Le Parlement des Jeunes de la commune d’Oïcha a rendu public un rapport alarmant de la situation sécuritaire à Beni, dans la province du Nord-Kivu. Il retrace les attaques des rebelles ougandais ADF en deux mois et neuf jours dans l’espace Beni-Maïmoya.
Selon le rapport publié, 88 civils ont été tués, 43 maisons incendiées, 15 motos et 7 vélos brûlés, sans compter les personnes portées disparues. Ces violences sont concentrées à l’ouest de la Route Nationale Numéro 4, dans l’axe Beni-Maimoya.

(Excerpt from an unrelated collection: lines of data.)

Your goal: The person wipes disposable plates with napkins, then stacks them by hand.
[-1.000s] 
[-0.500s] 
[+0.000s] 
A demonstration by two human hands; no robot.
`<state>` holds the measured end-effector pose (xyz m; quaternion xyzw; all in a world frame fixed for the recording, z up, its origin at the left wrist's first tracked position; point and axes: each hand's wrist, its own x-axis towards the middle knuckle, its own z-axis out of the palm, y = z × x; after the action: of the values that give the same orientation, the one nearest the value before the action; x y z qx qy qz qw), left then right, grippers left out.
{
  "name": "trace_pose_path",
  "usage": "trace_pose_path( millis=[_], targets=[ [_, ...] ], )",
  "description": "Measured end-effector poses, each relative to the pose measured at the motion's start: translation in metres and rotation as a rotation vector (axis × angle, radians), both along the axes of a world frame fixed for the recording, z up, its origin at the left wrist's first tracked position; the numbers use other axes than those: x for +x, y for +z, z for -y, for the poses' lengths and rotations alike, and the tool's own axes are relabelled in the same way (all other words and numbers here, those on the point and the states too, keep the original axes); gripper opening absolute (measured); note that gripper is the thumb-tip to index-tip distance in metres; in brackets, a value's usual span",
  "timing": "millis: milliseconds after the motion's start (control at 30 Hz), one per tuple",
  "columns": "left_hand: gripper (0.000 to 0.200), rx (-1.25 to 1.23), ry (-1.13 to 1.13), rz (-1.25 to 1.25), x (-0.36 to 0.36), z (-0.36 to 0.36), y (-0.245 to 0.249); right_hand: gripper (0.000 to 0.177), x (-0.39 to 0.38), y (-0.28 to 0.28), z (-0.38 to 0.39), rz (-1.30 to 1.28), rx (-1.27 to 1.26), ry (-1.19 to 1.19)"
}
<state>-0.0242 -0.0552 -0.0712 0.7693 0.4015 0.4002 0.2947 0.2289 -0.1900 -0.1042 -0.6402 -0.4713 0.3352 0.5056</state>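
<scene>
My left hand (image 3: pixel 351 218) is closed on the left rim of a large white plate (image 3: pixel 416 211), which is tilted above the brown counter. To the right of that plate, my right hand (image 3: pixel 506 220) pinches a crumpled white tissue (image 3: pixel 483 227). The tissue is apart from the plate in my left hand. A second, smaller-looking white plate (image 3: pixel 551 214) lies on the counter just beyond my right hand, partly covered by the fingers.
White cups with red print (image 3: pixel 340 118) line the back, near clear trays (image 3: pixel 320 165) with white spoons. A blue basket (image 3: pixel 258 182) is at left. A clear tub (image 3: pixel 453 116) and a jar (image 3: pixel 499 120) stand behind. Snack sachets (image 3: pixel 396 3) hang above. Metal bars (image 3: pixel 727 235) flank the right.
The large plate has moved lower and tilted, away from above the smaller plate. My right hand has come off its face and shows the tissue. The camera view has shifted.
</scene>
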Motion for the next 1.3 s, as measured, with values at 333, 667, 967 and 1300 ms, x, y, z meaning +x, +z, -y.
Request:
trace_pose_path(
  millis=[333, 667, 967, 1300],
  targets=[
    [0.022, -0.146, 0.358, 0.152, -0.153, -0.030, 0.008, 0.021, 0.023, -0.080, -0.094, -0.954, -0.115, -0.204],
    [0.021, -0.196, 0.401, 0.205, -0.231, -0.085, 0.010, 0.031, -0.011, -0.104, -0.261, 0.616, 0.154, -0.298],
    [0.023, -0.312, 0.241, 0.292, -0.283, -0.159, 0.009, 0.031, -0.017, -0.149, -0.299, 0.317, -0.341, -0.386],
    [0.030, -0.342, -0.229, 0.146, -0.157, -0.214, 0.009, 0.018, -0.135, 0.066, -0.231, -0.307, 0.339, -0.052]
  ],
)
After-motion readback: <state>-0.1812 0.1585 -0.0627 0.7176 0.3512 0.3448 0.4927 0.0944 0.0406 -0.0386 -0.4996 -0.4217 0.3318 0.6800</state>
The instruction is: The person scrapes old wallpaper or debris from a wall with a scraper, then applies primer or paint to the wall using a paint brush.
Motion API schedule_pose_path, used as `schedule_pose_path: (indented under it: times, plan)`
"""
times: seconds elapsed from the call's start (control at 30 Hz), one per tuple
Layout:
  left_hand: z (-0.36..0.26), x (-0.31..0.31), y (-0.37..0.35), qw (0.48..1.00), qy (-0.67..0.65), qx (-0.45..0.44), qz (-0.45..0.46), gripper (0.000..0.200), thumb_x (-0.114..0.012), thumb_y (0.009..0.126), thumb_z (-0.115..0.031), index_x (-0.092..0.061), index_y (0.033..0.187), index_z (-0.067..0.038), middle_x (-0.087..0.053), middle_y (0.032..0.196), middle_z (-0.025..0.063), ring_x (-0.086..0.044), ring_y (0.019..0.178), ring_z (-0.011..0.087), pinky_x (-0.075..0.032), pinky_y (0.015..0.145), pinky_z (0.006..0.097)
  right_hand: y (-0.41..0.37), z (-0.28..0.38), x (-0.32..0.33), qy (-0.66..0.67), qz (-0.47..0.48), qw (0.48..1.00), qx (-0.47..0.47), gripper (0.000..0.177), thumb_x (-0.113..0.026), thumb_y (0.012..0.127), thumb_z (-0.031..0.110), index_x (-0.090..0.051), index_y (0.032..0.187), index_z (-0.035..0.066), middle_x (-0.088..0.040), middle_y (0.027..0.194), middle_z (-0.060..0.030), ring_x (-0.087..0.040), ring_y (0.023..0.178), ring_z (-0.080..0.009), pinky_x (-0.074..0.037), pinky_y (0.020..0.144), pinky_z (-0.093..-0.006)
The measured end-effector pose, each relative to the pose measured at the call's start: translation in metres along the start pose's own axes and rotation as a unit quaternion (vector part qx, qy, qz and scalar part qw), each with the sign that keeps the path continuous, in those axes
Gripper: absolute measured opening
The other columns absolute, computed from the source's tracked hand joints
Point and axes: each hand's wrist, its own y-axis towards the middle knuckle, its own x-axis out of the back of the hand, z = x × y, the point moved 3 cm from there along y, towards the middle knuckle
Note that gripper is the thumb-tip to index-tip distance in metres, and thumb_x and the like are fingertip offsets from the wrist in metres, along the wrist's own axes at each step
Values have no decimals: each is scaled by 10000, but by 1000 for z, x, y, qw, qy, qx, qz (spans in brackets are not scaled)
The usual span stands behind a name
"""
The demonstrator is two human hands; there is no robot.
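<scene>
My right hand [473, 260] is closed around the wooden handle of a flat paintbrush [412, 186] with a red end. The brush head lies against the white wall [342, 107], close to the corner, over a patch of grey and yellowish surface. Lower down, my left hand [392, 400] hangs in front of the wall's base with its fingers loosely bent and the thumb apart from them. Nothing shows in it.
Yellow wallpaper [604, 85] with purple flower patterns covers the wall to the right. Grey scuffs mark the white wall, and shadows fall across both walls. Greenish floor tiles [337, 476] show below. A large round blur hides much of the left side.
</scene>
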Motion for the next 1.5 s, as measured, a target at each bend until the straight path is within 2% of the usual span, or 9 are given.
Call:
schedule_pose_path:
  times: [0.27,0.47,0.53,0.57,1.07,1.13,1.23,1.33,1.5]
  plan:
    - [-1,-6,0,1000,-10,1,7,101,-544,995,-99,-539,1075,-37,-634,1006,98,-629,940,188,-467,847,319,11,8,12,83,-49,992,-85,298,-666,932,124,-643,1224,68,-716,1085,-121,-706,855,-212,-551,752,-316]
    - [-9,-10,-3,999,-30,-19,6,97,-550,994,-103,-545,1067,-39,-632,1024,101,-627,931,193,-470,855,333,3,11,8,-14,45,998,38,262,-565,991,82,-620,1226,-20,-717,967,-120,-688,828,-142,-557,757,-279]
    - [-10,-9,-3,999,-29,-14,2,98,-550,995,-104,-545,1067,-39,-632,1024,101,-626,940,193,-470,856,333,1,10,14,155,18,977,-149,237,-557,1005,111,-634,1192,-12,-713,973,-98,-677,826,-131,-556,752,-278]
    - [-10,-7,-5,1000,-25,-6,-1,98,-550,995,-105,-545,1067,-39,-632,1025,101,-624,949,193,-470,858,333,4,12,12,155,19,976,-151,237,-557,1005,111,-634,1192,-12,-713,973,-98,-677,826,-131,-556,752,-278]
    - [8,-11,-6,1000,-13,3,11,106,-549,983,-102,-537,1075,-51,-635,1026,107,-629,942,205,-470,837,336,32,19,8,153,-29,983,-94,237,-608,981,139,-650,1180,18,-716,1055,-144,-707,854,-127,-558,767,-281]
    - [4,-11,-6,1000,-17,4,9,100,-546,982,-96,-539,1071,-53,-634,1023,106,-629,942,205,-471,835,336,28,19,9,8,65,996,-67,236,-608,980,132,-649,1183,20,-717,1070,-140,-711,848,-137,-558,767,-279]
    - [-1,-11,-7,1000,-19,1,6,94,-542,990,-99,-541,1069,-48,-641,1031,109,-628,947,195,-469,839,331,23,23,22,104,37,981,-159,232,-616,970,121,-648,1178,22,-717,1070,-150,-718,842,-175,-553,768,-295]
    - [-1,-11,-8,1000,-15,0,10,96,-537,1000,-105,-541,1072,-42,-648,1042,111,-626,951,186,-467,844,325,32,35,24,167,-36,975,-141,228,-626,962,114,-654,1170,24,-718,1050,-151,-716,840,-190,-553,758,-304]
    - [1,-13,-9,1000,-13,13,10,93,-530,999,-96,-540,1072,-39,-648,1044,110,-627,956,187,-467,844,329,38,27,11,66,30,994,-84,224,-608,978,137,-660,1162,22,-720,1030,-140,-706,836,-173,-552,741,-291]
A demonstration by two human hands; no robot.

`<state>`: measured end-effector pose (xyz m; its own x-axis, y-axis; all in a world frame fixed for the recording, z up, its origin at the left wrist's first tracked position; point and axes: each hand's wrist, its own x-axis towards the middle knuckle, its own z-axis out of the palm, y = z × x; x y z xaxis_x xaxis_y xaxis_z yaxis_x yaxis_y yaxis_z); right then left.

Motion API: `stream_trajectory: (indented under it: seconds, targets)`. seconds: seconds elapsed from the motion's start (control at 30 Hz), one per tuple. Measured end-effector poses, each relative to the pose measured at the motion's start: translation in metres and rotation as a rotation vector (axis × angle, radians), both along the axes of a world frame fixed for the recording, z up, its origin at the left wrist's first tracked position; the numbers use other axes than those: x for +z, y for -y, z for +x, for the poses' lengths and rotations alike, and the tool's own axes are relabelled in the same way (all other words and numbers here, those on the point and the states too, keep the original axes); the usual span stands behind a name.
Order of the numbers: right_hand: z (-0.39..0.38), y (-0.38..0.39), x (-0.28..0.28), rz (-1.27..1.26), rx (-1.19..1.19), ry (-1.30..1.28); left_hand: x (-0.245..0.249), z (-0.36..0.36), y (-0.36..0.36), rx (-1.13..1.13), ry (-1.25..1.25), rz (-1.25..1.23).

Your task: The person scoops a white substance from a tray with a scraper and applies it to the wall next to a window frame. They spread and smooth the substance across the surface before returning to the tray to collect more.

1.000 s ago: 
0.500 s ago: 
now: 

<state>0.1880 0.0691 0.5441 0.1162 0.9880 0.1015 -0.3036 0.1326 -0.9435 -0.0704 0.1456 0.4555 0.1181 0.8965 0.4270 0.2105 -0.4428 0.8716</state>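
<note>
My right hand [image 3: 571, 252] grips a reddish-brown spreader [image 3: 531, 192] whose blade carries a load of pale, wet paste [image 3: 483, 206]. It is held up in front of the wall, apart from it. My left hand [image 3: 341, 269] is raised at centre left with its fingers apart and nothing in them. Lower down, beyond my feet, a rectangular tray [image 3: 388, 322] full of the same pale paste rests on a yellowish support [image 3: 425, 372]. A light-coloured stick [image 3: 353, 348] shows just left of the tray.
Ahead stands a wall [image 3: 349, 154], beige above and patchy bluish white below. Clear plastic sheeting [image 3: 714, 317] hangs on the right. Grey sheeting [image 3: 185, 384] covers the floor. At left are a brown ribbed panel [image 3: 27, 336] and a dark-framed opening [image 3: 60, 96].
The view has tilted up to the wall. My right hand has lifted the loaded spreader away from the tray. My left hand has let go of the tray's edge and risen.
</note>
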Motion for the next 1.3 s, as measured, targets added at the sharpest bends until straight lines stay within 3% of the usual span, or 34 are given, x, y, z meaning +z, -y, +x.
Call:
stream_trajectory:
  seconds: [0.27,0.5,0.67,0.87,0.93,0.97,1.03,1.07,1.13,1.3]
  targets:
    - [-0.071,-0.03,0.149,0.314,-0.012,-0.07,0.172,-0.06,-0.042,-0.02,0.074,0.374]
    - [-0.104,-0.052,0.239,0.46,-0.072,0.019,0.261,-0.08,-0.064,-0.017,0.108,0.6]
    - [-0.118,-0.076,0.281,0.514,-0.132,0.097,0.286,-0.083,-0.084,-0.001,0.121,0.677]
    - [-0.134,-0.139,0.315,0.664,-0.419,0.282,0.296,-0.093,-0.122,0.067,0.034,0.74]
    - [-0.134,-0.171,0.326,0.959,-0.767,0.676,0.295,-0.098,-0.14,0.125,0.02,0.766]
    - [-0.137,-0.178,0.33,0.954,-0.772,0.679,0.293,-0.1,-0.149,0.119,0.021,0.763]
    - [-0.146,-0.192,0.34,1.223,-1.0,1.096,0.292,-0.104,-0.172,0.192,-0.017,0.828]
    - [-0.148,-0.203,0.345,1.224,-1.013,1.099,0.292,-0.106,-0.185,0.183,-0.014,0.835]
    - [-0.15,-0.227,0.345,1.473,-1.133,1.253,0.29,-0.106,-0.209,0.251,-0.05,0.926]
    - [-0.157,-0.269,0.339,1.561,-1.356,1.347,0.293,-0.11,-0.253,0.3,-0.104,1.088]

Parmi les faits cités, le massacre de 34 civils les 9 et 10 juillet à Katerain, Bayeyi et Matoko, la mort de 19 personnes à Fotodu le 8 septembre, et le carnage de 11 civils à Wesa et Sabu le 18 septembre.
Le Parlement s’interroge sur ce que font les outils de sécurité. Pourtant, selon le document, l’UPDF est capable de détecter les mouvements de l’ennemi, son nombre, mais sans jamais le traquer.
Cette structure pointe également du doigt « l’inaction » de certains députés élus du milieu, appelés à cesser les discours sur la toile et à passer à l’action.
« Quittez les réseaux sociaux et passez à l’action », lance le Parlement des Jeunes Oïcha.
Il appelle aussi la population à ne plus céder à la peur, à rester vigilante et à collaborer avec les services de sécurité.
« Quittons les groupes armés et intégrons les FARDC. Dénonçons, sans peur, tout comportement suspect », peut-on lire dans cette déclaration qui porte la signature de Charles Kasereka Valeri, son rapporteur.
Le Parlement des Jeunes Oïcha rappelle que la sécurité est l’affaire de tous, ce qui exige une franche collaboration.